Yasadışı örgüte yardım ve yataklık etmek suçundan sanık G...
Atmaca’nın 765 sayılı TCY.nın 169, 3713 sayılı Yasanın 5, TCY.nın
59/2. maddeleri uyarınca 3 yıl 9 ay ağır hapis cezasıyla
cezalandırılmasına, 2918 sayılı Yasanın 119. maddesi uyarınca sürücü
belgesinin 3 ay süreyle geri alınmasına, TCY.nın 31. maddesi
uyarınca 3 yıl kamu hizmetlerinden yasaklanmasına ve suç
malzemelerinin TCY.nın 36. maddesi uyarınca zoralımına ilişkin İ...
6 Nolu Devlet Güvenlik Mahkemesince 11.02.2004 gün ve 92-22 sayı ile
verilen kararın sanık müdafii tarafından temyiz edilmesi üzerine,
dosyayı inceleyen Yargıtay 9. Ceza Dairesince 30.09.2004 gün ve
2179-4853 sayı ile;
”Dosyada bulunan tüm bilgi ve belgeler birlikte
değerlendirildiğinde, sanığa isnat edilen eylemin Türk Ceza
Kanununun 169. maddesinden 4963 sayılı Yasa ile çıkarılmış bulunan,
teshil niteliğinde bulunduğu anlaşılmış olup, bu nedenle olayda
atılı suçun unsurlarının oluşmadığı gözetilmeden, yazılı şekilde
mahkumiyet hükmü tesisi” isabetsizliğinden hükmün bozulmasına karar
verilmiştir.
DGM.lerinin kaldırılması nedeniyle dosyanın gönderildiği İ... 14.
Ağır Ceza Mahkemesi ise 06.05.2005 gün ve 334-31 sayı ile;
”Sanık ve vekili, ele geçirilen her örgütsel yayını, belgeyi,
PKK’nın yayın organı olan MED TV yayın kasetlerini, mahkemece
toplatma kararı olan yayınları, cep telefonu mesajlarını, boş askeri
kimlikleri izah ederken basit, masumane bir davranış olarak
göstermeye çalışmaktadır.
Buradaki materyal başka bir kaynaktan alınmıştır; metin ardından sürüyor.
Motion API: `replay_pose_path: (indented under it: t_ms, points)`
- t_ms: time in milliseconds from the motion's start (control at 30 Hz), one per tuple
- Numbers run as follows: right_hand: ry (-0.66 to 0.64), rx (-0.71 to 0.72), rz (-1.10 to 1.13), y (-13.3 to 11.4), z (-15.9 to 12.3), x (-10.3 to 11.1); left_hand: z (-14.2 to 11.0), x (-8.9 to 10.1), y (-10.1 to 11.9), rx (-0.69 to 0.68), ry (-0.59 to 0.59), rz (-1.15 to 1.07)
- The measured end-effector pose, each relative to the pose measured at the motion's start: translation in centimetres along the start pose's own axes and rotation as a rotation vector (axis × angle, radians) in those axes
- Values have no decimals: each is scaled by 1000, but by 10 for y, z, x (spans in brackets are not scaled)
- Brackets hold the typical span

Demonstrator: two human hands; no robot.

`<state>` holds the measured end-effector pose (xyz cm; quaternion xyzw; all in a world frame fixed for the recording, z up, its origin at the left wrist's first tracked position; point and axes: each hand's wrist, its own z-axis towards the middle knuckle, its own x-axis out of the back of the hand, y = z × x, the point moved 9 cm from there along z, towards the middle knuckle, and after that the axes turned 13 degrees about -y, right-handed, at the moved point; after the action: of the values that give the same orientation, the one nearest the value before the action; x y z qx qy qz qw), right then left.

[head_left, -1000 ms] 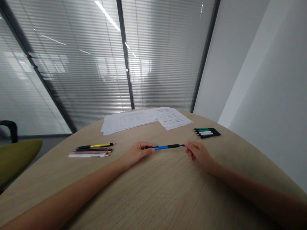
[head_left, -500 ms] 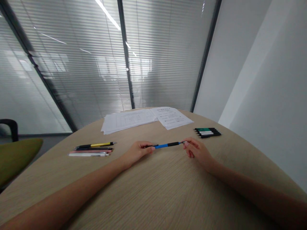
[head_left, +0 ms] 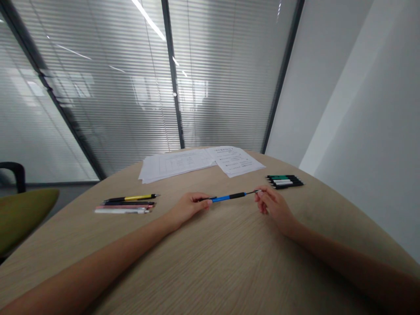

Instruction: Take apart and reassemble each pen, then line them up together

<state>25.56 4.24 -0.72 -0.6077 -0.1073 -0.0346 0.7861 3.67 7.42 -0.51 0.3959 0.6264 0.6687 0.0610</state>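
Note:
My left hand (head_left: 193,204) is closed around the rear part of a blue pen (head_left: 221,198) with a black rubber grip, held nearly level just above the table. From the pen's front end sticks out a thin dark refill (head_left: 251,192). Fingers of my right hand (head_left: 271,203) pinch the refill's far end, where a small silvery bit shows. Whether the pen's tip cone is still on the refill is too small to tell.
Left of my hands lie several pens (head_left: 126,204), yellow-black, dark, pink and white. A row of black, green and white pen parts (head_left: 285,181) lies at the right. Printed papers (head_left: 180,165) rest at the back of the round wooden table (head_left: 197,271). A green chair (head_left: 28,214) stands left.
My right hand has moved a little to the right, away from the pen. More of the thin dark refill now shows between the pen and my fingers. My left hand stays in place.

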Motion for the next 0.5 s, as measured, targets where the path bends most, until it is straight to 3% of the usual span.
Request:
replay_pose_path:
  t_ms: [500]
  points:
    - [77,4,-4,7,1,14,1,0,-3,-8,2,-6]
Bu savunmaya itibar etmek mümkün değildir.
Sanığın Dehap Tekirdağ il teşkilat binasını, işyerini, evini,
sattığı ürünleri, her şeyiyle ve faaliyetleriyle, silahlı terör
örgütü PKK’ya eleman kazandırma faaliyetlerinin merkezi haline
getirdiği, onlara çok kıymetli, ele geçirilmesi çok zor askeri
kimlik sağlama, böylece sahte kimlik kullanma imkanı yaratma, bu
niyetle hareket ettiği kanaatine varılmıştır.
Sanığın tespit olunan eylemleri, TCK.nun 169. maddesinde yer alan
“teshil” (kolaylaştırma) dışında, “yardım etme” kapsamındadır.
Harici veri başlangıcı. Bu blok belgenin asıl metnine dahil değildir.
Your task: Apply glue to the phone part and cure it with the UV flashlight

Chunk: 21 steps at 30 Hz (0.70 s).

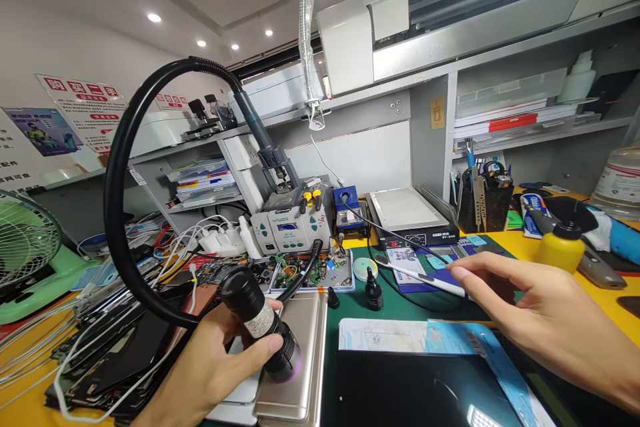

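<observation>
- Left hand [213,363]: wrist cut off at bottom edge.
- Fan [25,240]: cut by left edge.
- Station [293,230] display: too small to read.
- Poster [83,110] txt: illegible.

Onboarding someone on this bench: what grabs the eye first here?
First the thick black hose that loops up at left and down into the black handpiece, which the left hand grips with its nozzle pressed to a silver phone back. At right, the right hand touches a white pen-like tool on the green mat. Behind them sits a grey rework station.
</observation>
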Each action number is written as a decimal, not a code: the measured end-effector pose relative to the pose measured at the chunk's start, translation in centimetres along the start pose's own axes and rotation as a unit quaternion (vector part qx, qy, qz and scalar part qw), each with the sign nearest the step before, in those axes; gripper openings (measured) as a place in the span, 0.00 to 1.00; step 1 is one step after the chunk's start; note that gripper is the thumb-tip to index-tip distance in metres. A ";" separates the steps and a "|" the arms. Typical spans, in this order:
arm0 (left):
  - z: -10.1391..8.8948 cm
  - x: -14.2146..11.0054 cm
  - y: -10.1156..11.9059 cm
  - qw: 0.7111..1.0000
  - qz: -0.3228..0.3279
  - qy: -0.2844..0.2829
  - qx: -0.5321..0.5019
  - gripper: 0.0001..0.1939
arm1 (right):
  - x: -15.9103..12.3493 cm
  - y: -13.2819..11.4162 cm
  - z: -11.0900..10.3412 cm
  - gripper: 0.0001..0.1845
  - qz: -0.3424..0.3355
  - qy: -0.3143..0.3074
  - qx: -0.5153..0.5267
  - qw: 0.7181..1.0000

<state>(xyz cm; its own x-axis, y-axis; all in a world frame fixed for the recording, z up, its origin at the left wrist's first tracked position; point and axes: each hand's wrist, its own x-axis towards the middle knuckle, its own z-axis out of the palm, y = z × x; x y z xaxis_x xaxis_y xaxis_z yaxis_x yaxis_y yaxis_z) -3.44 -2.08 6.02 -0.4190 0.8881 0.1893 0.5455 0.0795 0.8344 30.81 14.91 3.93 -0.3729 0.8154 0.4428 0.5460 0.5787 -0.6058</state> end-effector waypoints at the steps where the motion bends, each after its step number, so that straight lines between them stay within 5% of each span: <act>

Örgüte eleman kazandırma faaliyetleri, örgüt kullanımına hazır
askeri kimlik muhafaza etme eylemi, TCK.nun 169. maddesinde
açıklanan “yardım etme” kapsamındadır. TCK.nun 169. maddesinde yer
alan “yardım etme” belirli bir şekle ve tasnife tabi değildir.
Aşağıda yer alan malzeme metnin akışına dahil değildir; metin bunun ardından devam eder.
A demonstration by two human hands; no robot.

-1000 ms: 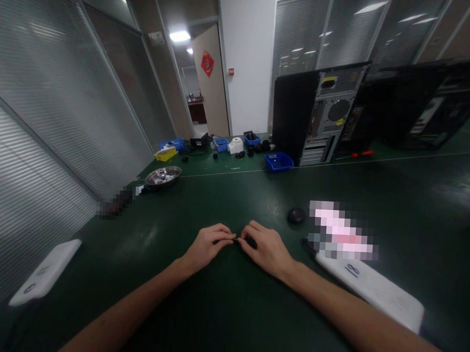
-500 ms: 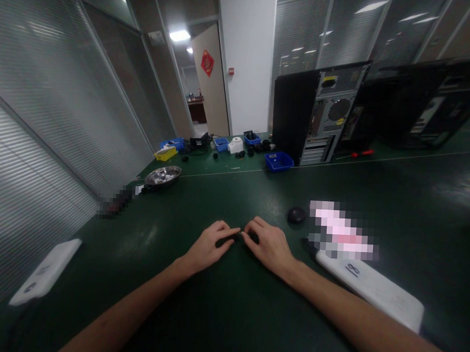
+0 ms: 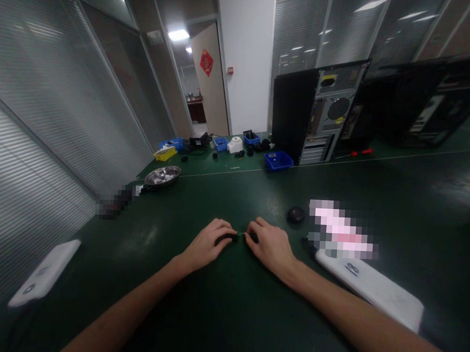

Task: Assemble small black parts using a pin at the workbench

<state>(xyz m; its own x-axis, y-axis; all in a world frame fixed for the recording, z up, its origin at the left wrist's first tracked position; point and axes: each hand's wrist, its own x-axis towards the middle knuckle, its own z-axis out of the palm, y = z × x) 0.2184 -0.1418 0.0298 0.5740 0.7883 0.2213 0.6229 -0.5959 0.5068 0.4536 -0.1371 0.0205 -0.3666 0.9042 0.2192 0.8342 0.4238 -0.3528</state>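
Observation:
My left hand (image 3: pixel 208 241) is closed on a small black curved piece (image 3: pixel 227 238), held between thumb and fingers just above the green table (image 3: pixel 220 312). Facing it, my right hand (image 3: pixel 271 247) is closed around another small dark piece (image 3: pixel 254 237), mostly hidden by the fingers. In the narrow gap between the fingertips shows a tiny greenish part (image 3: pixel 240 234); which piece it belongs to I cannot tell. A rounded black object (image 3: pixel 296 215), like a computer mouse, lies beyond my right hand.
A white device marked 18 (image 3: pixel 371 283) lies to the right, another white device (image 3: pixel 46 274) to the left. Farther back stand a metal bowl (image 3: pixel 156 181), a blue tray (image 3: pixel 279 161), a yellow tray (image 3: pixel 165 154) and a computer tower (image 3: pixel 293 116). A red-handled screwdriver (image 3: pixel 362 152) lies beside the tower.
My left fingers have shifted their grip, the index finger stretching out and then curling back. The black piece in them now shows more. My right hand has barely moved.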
Yardım etme, her şekilde olabilir. Dava konusu olayda, sanık
tarafından örgüte kazandırılan elemanlar tespit edilemediğinden,
eylemi TCK.nun 168. maddesinde açıklanan örgüt üyeliği seviyesine
ulaşmamaktadır. Bu nedenle hakkında TCK.nun 169. maddesi uygulanarak
ceza tayini yoluna gidilmiştir.
Yukarıda açıklanan nedenlerle; sanığın eylemlerinin, TCK.nun 169.
maddesinden 4963 sayılı Kanun ile çıkarılan “teshil” (kolaylaştırma)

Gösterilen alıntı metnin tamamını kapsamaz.